_Aim of the task_
Only those lines in the data below from the line containing "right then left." through the line containing "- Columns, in", both included, should be restated word for word.

==== Supplied material ====

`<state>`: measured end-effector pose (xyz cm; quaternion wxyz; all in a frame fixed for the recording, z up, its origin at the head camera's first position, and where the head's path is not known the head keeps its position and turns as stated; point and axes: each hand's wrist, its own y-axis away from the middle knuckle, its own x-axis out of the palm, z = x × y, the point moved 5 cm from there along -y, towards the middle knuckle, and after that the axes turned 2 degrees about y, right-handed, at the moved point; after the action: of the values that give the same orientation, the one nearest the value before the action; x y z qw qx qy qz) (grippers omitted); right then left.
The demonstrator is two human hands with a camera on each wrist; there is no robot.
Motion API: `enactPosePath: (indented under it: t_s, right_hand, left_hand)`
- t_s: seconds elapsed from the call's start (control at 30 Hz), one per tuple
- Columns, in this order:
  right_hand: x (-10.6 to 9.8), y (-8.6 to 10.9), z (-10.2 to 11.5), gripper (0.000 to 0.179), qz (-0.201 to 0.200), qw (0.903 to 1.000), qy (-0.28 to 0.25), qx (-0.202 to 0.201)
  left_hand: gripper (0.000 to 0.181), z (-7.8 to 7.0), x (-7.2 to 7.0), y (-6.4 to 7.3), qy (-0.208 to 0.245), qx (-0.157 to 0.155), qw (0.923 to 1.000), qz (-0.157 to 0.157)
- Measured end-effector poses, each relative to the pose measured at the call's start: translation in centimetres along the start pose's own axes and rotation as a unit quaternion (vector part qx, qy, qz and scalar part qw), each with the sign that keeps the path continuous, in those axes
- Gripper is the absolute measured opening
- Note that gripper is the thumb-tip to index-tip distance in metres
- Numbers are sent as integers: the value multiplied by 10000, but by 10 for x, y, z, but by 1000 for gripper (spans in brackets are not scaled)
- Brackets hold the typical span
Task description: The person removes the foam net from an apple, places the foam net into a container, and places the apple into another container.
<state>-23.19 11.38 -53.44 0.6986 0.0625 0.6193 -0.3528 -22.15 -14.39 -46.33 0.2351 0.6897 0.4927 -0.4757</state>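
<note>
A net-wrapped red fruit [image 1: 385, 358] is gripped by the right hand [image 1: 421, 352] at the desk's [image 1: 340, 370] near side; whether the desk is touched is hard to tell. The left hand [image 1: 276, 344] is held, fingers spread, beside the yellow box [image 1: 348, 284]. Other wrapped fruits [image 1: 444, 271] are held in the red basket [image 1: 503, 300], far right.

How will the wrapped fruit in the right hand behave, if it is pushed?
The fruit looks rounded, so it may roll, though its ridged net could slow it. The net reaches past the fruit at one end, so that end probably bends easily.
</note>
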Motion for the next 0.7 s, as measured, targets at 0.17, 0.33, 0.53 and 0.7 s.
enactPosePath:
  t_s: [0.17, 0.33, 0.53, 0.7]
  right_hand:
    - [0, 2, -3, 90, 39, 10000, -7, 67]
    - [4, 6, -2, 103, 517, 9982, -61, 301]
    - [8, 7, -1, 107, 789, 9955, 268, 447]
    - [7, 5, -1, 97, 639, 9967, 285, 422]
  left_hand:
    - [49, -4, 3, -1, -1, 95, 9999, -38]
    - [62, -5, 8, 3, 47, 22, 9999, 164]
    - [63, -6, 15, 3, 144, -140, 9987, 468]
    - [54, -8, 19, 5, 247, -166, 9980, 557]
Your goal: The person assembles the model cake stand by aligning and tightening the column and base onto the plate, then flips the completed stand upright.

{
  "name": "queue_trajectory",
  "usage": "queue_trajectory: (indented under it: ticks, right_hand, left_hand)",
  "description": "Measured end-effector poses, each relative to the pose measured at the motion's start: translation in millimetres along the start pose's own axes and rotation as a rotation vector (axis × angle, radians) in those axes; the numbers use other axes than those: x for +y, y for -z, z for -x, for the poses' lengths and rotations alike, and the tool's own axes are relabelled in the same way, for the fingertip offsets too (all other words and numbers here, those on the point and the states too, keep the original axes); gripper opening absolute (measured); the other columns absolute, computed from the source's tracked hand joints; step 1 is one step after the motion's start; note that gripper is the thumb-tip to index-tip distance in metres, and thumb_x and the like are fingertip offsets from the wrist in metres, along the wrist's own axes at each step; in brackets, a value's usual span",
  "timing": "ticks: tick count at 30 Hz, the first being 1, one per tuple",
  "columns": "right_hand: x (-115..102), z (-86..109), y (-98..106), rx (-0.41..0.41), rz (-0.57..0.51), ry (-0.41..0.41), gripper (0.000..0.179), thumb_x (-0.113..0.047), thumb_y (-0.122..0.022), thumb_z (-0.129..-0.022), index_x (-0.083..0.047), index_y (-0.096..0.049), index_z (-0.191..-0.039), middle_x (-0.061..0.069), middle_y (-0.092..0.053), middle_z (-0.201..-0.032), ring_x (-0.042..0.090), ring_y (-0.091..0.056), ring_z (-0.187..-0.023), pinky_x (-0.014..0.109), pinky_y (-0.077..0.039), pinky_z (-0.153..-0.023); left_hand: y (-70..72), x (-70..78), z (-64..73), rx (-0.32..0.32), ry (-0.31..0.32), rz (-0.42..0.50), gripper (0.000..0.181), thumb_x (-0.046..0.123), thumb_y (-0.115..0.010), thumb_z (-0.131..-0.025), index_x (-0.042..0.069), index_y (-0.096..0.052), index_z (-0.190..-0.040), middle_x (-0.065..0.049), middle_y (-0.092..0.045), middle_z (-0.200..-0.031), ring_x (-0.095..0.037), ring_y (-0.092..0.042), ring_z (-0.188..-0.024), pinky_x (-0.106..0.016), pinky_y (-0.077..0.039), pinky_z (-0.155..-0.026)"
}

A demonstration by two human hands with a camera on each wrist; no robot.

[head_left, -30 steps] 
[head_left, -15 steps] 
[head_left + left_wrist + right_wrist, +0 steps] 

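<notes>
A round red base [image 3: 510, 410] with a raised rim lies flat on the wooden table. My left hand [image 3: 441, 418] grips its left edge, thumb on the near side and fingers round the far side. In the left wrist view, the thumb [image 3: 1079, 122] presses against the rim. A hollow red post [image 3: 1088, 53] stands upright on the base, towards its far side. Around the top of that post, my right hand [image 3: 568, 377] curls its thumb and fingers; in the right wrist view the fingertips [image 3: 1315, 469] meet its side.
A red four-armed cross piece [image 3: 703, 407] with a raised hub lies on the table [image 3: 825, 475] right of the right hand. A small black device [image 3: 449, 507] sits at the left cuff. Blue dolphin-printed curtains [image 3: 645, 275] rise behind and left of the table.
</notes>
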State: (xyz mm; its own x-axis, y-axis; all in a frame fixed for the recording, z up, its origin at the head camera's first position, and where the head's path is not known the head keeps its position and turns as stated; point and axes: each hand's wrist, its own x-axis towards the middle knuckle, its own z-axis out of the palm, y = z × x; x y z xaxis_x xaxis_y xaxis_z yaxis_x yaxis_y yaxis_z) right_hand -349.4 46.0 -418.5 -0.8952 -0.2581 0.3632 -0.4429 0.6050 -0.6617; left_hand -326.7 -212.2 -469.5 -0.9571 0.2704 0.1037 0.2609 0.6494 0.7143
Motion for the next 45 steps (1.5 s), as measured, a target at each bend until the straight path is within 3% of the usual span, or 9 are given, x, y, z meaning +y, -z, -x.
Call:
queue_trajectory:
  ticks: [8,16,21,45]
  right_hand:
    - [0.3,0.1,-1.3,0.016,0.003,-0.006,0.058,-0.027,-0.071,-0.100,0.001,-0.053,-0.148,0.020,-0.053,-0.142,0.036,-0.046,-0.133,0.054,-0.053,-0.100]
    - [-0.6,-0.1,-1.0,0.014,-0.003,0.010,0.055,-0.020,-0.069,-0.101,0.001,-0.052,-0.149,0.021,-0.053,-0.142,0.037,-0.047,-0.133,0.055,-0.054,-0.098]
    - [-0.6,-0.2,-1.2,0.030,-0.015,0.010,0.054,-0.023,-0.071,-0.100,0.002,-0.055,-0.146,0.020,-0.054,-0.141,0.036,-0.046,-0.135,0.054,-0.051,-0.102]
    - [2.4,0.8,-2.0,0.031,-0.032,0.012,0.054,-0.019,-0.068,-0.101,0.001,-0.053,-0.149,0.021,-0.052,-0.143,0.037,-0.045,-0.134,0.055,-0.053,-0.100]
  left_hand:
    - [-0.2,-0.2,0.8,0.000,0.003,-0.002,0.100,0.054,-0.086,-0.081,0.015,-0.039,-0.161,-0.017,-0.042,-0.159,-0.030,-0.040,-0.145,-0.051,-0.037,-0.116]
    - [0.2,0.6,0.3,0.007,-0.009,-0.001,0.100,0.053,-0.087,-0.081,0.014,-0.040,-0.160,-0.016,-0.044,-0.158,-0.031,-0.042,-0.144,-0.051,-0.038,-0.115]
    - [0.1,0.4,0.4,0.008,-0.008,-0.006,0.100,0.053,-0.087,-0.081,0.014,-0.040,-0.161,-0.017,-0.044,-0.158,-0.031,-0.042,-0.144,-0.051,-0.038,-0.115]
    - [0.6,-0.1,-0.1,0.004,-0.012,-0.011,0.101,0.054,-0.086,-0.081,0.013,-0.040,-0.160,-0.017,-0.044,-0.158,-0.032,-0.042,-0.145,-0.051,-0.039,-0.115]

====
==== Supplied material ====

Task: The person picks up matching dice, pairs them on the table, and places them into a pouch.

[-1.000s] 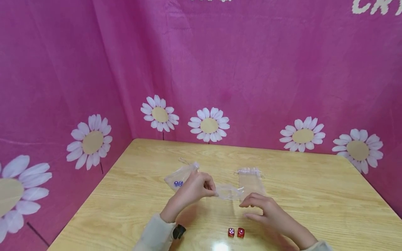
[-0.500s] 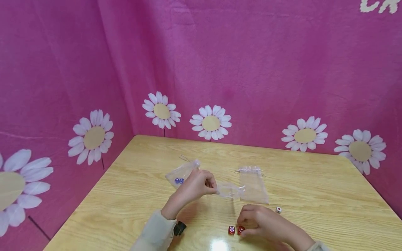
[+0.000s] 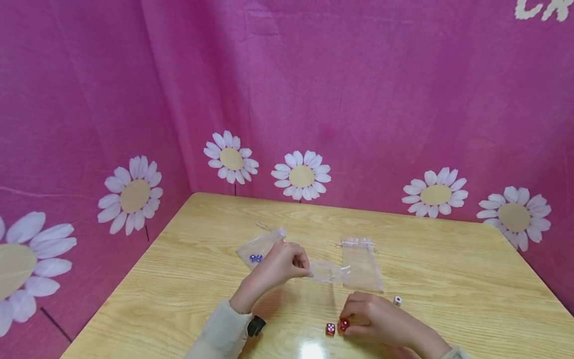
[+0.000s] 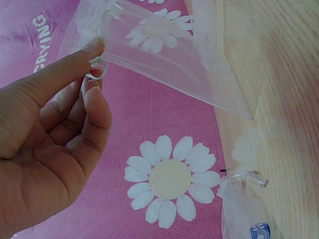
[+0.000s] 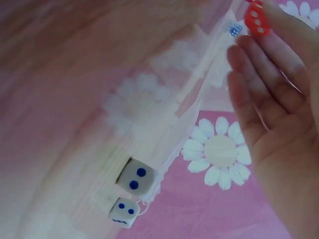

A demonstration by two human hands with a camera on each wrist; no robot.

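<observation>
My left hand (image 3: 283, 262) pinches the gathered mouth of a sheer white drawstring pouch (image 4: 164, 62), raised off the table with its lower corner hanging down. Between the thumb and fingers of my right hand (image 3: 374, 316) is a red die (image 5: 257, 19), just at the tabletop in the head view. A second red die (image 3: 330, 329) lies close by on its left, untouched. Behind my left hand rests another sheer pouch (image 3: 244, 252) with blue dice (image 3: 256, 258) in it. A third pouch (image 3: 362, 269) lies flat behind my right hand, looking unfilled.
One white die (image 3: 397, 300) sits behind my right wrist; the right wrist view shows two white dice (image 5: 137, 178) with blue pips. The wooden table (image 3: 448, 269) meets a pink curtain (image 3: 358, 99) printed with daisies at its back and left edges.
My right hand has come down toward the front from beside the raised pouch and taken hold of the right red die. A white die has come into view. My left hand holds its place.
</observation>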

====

_Reply_
`<state>`: measured end-effector pose (xyz cm; quaternion wxyz; all in a frame fixed for the recording, z up, its origin at the head camera's first position, and where the head's path is not known the head keeps its position and turns as stated; point and axes: each hand's wrist, its own y-axis away from the middle knuckle, its own x-axis out of the palm, z = x × y, the point moved 5 cm from there along -y, towards the middle knuckle, and after that the axes turned 2 degrees about y, right-handed, at the moved point; after the action: of the values that give the same orientation, the one nearest the value before the action; x y z qw qx qy qz) (grippers omitted); right then left.
The demonstrator is two human hands with a camera on each wrist; there is no robot.
Motion API: `enactPosePath: (indented under it: t_s, right_hand, left_hand)`
- t_s: seconds elapsed from the call's start (control at 30 Hz), one per tuple
- Columns, in this order:

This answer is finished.